* **What this task involves**:
Filter task. Return each line of the material that holds the string "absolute".

* **Given information**:

╔══

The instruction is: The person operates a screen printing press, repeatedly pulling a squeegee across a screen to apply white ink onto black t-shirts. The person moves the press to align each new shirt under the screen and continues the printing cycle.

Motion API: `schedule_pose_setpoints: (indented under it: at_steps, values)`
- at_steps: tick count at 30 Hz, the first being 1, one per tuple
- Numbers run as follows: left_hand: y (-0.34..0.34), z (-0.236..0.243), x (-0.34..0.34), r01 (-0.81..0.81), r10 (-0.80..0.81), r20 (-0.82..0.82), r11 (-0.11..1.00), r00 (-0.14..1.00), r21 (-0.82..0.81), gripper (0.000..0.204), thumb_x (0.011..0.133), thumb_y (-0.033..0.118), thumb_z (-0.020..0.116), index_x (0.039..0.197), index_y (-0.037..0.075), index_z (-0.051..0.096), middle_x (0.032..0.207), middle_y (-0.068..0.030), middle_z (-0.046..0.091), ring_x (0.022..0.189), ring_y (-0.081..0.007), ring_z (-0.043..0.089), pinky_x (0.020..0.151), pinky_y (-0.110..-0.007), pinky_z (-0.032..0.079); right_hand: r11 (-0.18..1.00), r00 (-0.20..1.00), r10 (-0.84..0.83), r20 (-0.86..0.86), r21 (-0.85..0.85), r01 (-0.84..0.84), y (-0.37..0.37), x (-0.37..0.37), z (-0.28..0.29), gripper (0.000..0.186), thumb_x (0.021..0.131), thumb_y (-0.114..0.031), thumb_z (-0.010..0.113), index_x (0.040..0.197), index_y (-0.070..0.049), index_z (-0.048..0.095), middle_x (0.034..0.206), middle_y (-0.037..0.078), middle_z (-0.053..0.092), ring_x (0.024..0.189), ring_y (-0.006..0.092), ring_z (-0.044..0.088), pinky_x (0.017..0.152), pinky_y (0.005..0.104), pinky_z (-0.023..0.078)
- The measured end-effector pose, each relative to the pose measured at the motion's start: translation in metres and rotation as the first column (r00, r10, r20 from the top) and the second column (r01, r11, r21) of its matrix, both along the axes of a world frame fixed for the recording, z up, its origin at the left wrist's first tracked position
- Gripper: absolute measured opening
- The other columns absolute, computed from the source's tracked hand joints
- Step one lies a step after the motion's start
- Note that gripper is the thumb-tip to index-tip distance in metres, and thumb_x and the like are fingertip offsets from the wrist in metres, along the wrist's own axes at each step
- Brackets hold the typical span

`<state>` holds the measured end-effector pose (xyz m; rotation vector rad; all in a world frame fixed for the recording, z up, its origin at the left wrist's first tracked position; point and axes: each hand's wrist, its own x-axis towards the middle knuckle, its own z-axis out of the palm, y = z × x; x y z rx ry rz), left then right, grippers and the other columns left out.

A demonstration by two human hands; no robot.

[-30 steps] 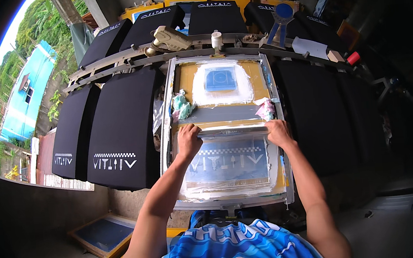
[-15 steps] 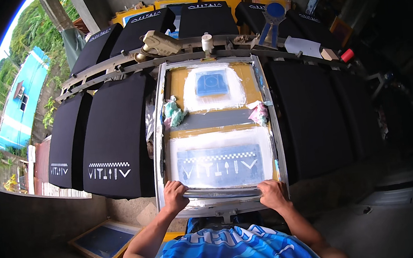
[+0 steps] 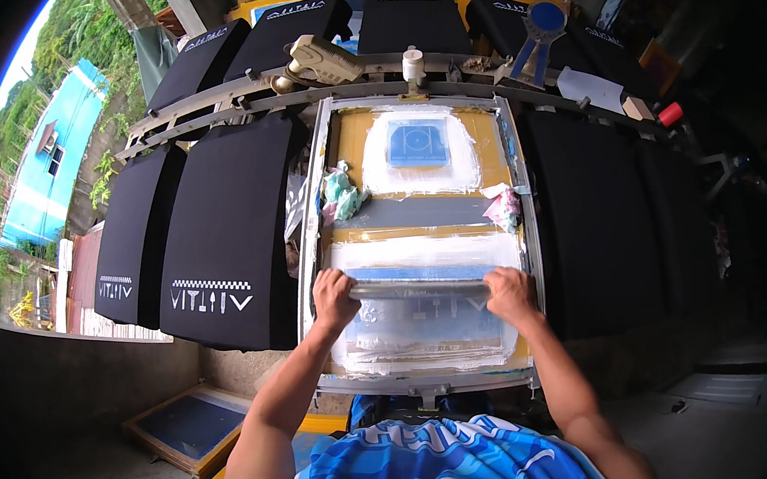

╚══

* **Output of the task**:
- Gripper: absolute measured opening
- The other columns absolute, computed from the source's tracked hand joints

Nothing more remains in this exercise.